Based on the "Gradient Magnitudes During Training" graph above, the average gradient magnitudes differ greatly for each layer of the perceptron. For the first layer of the perceptron, the magnitudes start relatively low and then increase tremendously as the number of epochs also increases. This means that in the first layer, the model makes very large changes when updating the weights, which could potentially raise issues and result in exploding gradients. For the second layer, there is little to no increase in the gradient magnitudes since they appear to stay at around 7 for all of the epochs. The third layer had almost the exact opposite effect on the gradient magnitudes compared to the first layer. For this layer, the gradient magnitudes started off moderate to high and decreased sharply as the epochs increased before evening out at around 2 or 3 for the gradient magnitudes. Additionally, the loss for the three-layer perceptron was very similar to the two-layer perceptron, seeing as how both models started with a high cost at zero epochs and then dropped dramatically before leveling off at around 0 and 0.1.

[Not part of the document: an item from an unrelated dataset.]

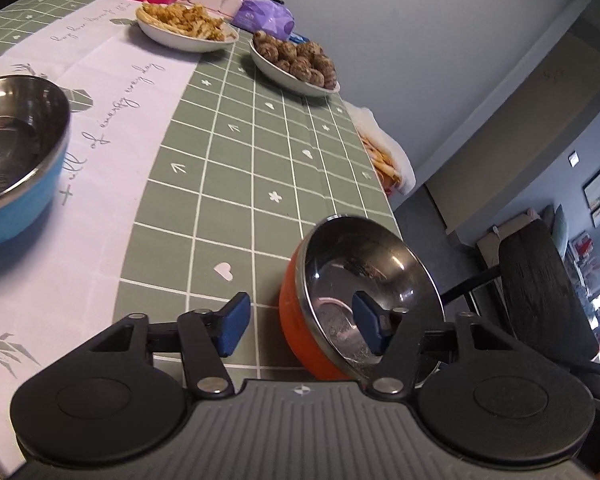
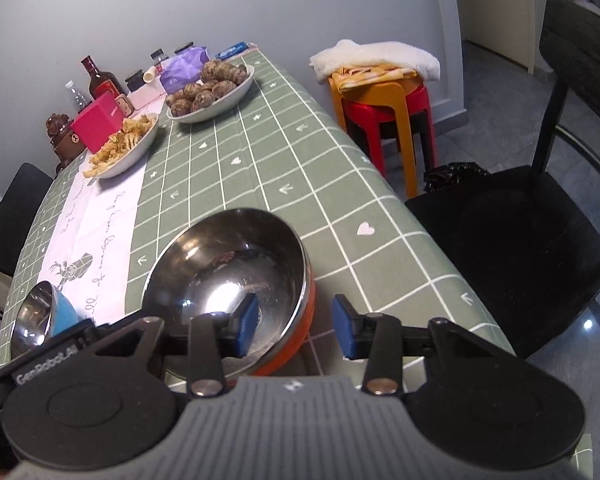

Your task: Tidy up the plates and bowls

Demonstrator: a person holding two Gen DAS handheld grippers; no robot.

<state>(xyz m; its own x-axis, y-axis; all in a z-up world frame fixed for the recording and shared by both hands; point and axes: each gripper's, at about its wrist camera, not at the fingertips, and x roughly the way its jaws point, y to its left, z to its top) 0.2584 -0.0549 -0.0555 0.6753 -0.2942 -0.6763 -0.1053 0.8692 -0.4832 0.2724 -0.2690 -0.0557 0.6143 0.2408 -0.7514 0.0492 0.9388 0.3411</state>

3.2 Repeat the previous step, adding support for a fourth layer.

In [None]:
class FourLayerPerceptron(ThreeLayerPerceptron):
    def __init__(self, n_hidden1=30, n_hidden2=20, n_hidden3=10, C=0.0, epochs=500, eta=0.001, minibatch_size=64, random_state=None):
            np.random.seed(random_state)
            self.n_hidden1 = n_hidden1
            self.n_hidden2 = n_hidden2
            self.n_hidden3 = n_hidden3
            self.l2_C = C
            self.epochs = epochs
            self.eta = eta
            self.minibatch_size = minibatch_size

    def initialize_weights(self, n_features, n_output):
        """Initialize weights using Glorot initialization."""
        limit_1 = np.sqrt(6 / (n_features + self.n_hidden1))
        limit_2 = np.sqrt(6 / (self.n_hidden1 + self.n_hidden2))
        limit_3 = np.sqrt(6 / (self.n_hidden2 + self.n_hidden3))
        limit_4 = np.sqrt(6 / (self.n_hidden3 + n_output))

        W1 = np.random.uniform(-limit_1, limit_1, (self.n_hidden1, n_features + 1))
        W2 = np.random.uniform(-limit_2, limit_2, (self.n_hidden2, self.n_hidden1 + 1))
        W3 = np.random.uniform(-limit_3, limit_3, (self.n_hidden3, self.n_hidden2 + 1))
        W4 = np.random.uniform(-limit_4, limit_4, (n_output, self.n_hidden3 + 1))

        b1 = np.zeros((self.n_hidden1, 1))
        b2 = np.zeros((self.n_hidden2, 1))
        b3 = np.zeros((self.n_hidden3, 1))
        b4 = np.zeros((n_output, 1))

        return W1, W2, W3, W4, b1, b2, b3, b4

    @staticmethod
    def _cross_entropy_loss(Y_enc, A5):
        """Cross-entropy loss function."""
        m = Y_enc.shape[1]
        cost = -np.sum(Y_enc * np.log(A5 + 1e-8)) / m
        return cost

    def _cost(self, A5, Y_enc, W1, W2, W3, W4):
        """Compute the cost function with regularization."""
        cost = self._cross_entropy_loss(Y_enc, A5)
        L2_term = self._L2_reg(self.l2_C, W1, W2, W3, W4)
        return cost + L2_term

    def _L2_reg(self, lambda_, W1, W2, W3, W4):
        """Compute L2 regularization cost."""
        return (lambda_ / 2.0) * (np.sum(W1[:, 1:] ** 2) + np.sum(W2[:, 1:] ** 2) + np.sum(W3[:, 1:] ** 2)
                                  + np.sum(W4[:, 1:] ** 2))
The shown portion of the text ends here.